1989

Hugo, the strongest hurricane of 1989, formed as a tropical depression southeast of the Cape Verde Islands on the 10th of September. The system intesified to a tropical storm about 1100 miles east of the  Leeward Islands on the 13th. On the 15th, Air Force and NOAA reconnaissance aircraft reached the hurricane several hundred miles east of the Leeward Islands. A central pressure of 918 millibars was reported and the estimated surface wind speed was 140 knots or 160 mph. This was Hugo's maximum intensity and earned the hurricane a category five rating. Hugo crossed Gaudeloupe on the 17th and St. Croix and the eastern tip of Puerto Rico on the 18th. Hurricane watches were posted on the 20th from St. Augustine, Florida to Cape Hatteras. Hurricane warnings were issued on the 21st from Fernandina Beach, Florida to Cape Lookout and were extended later that day to Oregon Inlet. But instead of swinging north as expected, the final landfall occurred on the 22nd at Sullivans's Island near Charleston. Based on reconnaissance, Hugo was estimated to have made landfall with a pressure of 934 millibars and an estimated surface wind of 120 knots or 140 mph. The strongest sustained surface wind measured was 104 knots (120 mph) from a ship anchored in the Sampit River just west of Georgetown.

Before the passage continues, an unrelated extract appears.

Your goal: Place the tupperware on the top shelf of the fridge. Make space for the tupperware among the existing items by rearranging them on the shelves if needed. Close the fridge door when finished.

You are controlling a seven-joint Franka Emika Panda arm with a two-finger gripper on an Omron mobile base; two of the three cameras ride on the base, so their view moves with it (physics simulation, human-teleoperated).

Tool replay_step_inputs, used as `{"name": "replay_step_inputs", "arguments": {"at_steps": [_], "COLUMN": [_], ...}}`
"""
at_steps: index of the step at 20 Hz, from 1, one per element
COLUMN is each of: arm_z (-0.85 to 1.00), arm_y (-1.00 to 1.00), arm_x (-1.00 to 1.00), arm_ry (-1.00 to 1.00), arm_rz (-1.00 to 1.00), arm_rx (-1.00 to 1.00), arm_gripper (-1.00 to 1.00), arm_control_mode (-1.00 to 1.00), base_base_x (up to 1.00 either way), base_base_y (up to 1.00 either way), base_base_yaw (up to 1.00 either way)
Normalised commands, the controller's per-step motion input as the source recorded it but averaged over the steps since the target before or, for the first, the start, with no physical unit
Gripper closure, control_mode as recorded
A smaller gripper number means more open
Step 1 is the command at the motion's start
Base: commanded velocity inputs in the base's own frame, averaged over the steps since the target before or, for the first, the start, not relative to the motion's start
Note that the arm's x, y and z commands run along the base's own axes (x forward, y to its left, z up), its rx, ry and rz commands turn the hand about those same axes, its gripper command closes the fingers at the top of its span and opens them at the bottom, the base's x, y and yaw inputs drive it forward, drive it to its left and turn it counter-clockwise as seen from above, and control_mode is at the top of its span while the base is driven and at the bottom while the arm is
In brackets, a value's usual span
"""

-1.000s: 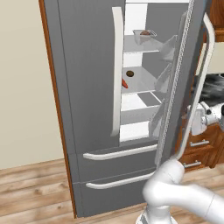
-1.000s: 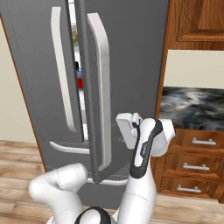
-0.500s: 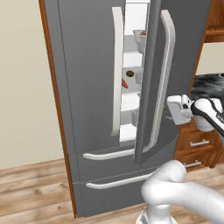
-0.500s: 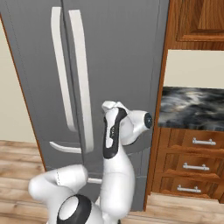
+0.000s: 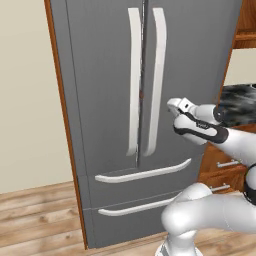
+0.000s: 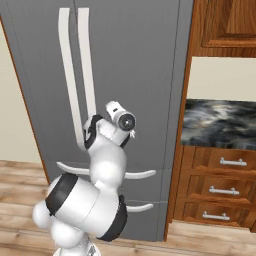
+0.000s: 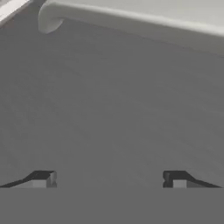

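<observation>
Now jaws spread wide, empty, against the fridge door, wooden cabinets alongside.

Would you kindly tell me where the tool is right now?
The tool sits open against the fridge's right door, beside the right white handle in the left base view.

Fridge upright on plank floor

Even, flat light all round, no glare. The fridge front reads a dull matte grey; its handle throws a soft, blurry shadow up close.
</observation>
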Motion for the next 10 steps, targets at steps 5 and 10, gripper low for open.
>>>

Storm tides along the South Carolina coast ranged from 8 to 10 feet in the Charleston-Folly Beach area to near 20 feet in the south end of Bulls Bay and down to 7 feet at Winyah Bay. The maximum rainfall reported was 8.10 inches at Mt. Pleasant. A 150 mile wide swath of 3 to 8 inches of rain spread inland across South Carolina and continued over western North Carolina, with a maximum of 6.91 inches reported at Boone.